Data extracts Block Start

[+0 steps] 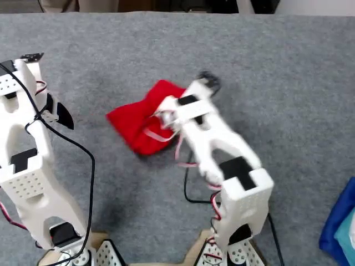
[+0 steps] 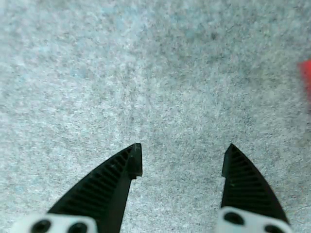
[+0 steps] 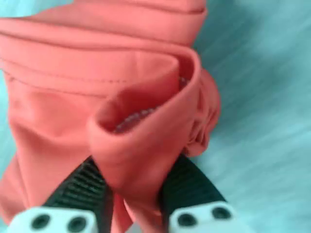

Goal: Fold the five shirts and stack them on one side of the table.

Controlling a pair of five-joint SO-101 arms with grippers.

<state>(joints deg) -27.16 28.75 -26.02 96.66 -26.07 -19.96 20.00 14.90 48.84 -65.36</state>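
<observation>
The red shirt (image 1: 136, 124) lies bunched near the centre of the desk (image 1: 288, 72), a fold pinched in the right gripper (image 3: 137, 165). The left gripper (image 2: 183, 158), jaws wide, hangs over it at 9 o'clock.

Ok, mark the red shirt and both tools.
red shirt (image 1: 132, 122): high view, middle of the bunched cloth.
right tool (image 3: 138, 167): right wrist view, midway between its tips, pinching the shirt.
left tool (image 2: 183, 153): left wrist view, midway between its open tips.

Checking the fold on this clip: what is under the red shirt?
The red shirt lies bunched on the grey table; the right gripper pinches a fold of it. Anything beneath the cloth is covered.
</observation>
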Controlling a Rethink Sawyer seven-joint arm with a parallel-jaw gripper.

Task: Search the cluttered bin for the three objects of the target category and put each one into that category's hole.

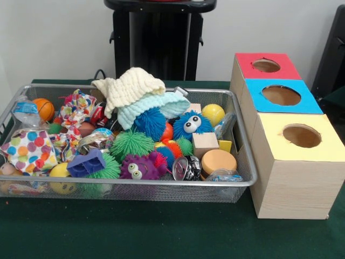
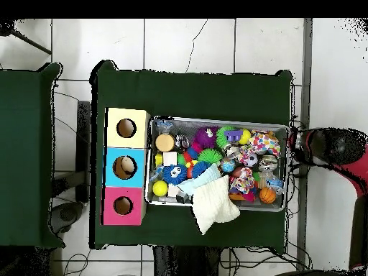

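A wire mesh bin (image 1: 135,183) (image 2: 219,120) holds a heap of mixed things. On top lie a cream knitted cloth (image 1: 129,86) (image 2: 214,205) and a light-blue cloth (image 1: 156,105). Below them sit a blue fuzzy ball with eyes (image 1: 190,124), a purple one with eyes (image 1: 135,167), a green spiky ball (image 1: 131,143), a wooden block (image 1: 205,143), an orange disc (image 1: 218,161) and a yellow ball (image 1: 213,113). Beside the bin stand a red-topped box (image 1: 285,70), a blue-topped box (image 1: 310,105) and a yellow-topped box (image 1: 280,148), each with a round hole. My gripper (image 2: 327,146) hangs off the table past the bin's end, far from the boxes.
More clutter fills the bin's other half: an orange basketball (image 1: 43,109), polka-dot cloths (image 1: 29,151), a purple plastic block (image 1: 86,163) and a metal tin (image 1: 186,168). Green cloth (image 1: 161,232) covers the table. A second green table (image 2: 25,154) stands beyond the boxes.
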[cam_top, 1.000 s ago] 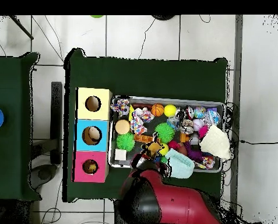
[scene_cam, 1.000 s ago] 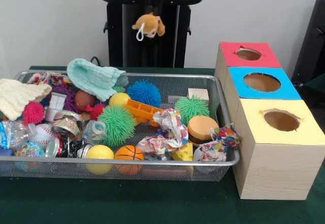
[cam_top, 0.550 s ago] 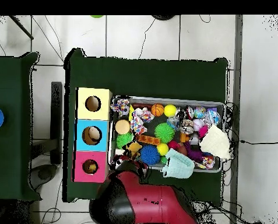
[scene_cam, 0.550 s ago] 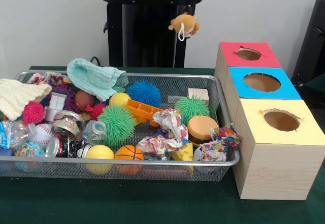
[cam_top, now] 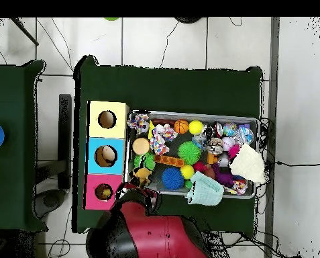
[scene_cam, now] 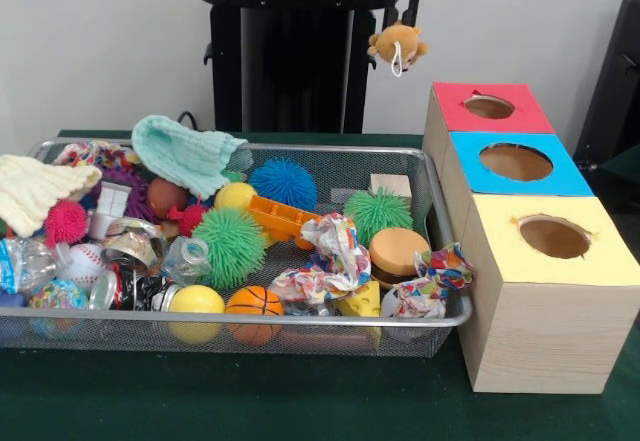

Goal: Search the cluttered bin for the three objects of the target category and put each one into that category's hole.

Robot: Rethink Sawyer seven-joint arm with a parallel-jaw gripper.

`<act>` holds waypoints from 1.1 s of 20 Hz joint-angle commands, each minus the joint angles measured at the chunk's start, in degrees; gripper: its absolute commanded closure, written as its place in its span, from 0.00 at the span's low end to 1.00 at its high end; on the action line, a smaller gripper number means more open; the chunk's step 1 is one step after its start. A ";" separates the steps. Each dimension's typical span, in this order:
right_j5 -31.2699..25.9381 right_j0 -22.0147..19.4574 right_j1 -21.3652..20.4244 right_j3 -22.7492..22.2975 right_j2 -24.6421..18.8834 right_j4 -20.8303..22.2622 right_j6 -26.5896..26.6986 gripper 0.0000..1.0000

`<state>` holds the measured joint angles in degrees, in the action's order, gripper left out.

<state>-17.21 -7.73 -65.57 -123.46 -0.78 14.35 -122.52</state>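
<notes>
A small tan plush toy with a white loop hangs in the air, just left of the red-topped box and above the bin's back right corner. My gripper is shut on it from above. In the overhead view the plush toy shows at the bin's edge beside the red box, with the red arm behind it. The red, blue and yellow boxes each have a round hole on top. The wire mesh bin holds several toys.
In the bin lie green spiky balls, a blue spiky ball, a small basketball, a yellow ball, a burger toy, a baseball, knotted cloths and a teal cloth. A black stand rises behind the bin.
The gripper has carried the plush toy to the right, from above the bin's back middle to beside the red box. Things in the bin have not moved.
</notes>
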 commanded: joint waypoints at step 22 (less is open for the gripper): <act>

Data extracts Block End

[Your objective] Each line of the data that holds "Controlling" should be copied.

[Result for this exercise]
Controlling a pair of five-joint SO-101 arms with grippers.
Controlling a Rethink Sawyer seven-joint arm with a parallel-jaw gripper.

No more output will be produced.